AC: So it's literally the word "coddled." It's like a coddled egg and the difference between a basted egg is like you throw an egg into an oven in a ramekin and that thing just starts to baste in the oil that it's made in and then that has a completely different texture. That one gets a little rubbery on the outside. And then a poached egg is just direct into the water.
EL: Into the water, right.
AC: All of which are ... I just love eggs. All of which are my favorite, but the coddled egg, I think, was the one thing in America we didn't really ... It wasn't like a household thing. And in Europe-
EL: It's a big thing.
AC: It's a huge thing. In homage to the third way of coffee boom, back in England they would put the egg in their milk steamer carafes and they would just slightly steam the egg in the carafe and that's what you would eat with your scone or whatever, is these lightly cooked eggs from the steam wand on an espresso machine.
EL: There was a guy who owned a French bakery concept in New York called Chez Laurence that used to steam his scrambled eggs in his espresso machine and Kenji just-
AC: Yeah, that's a thing, yeah.
EL: That's a thing now and he Instagrammed a photo ... He's been in Columbia for the last few months with his wife and he's like, "Oh, I went to this place in Columbia and this is how they made the eggs."
AC: Amazing. Yeah, I've been following him and I'm like, "He's been on a really long vacation." That's awesome.
EL: Yeah, they love to travel, he and his wife love, love, love to travel. They're very spontaneous travelers. Like me, I'm like, "Where am I going to stay tonight?" They're like, "We're cool. We'll find a place to stay." All right, so now I want to go hurtling back in time because you have a very interesting pre-Eggslut life.
AC: Oh, yeah.
EL: So, first of all, tell us about life at your family table?
AC: Oh, my gosh. My dad was the cook. My mom would ... She would just literally mess up boiling water.

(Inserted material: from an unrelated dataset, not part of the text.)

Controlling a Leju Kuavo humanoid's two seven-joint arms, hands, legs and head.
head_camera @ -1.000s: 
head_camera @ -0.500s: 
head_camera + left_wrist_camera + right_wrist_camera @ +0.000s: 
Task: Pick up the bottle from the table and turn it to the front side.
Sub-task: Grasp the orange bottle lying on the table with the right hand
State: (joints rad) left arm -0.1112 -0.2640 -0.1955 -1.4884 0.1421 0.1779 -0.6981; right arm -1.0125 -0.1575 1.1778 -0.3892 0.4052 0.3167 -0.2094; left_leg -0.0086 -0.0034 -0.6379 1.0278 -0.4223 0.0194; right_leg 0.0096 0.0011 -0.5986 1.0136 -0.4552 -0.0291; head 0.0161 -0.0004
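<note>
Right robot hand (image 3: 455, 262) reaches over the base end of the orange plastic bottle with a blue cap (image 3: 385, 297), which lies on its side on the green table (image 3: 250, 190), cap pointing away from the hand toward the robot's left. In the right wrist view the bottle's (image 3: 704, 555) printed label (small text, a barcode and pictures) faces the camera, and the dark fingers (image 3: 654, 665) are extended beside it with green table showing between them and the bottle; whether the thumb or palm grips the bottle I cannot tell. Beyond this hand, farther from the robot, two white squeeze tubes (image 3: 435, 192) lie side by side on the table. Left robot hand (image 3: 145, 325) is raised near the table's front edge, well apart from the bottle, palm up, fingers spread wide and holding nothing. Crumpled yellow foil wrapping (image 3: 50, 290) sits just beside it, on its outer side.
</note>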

EL: She could not boil water?
AC: This is one story where my mom threw on a pot of water to make hard-boiled eggs, forgot about it, and left the house and all the fire alarms went off and we came back-
EL: But the house didn't burn down?
AC: The house didn't burn down. They have one of those security systems that was really, really responsive.
EL: So were you in a suburb of Los Angeles?
AC: I grew up in Pico Rivera, which is about 18 miles from downtown L.A. It's on the east side. Predominantly a Latino neighborhood. I grew up there until I was about 17.
EL: Were you eating El Tepeyac burritos?
AC: Oh, my whole life. The Manuel's Special.
EL: Okay, for that alone, you get some serious props from me.
AC: Yeah, El Tepeyac was the place we would go to on a Friday night after a football game or something like that. It's a very special place for us.
EL: It's a special place for everybody, man.
EL: We should say that El Tepeyac has the finest burritos in the world.
AC: Oh, it's up there for me.
EL: Of that style.
AC: It's like for me, it's a nostalgia thing. It's like In 'N Out, I don't even consider In 'N Out a burger place. I consider it a place to-
EL: It's culturalism to you.
AC: Yeah, it's a special place for me.
EL: Yeah, yeah. So your dad was a cook. So he was doing the cooking?
AC: Yes, he cooked a lot. He taught me how to make rice at such a young age and that was my responsibility as a family member was to make the rice every day. After school, I would come home and I would wash the rice and I would make the rice so that by the time it was like six o'clock, it'd be in the steamer and it was fluffy and beautiful and he didn't have to worry about making it.
EL: So you're like a rice master, then?
AC: Oh, now I am. I don't even have a rice cooker at home. I just do in a pot because I really-
EL: That's awesome. Because you are the rice cooker, yeah.
AC: I love it. I love making rice. It's something that I've been doing since I was a kid.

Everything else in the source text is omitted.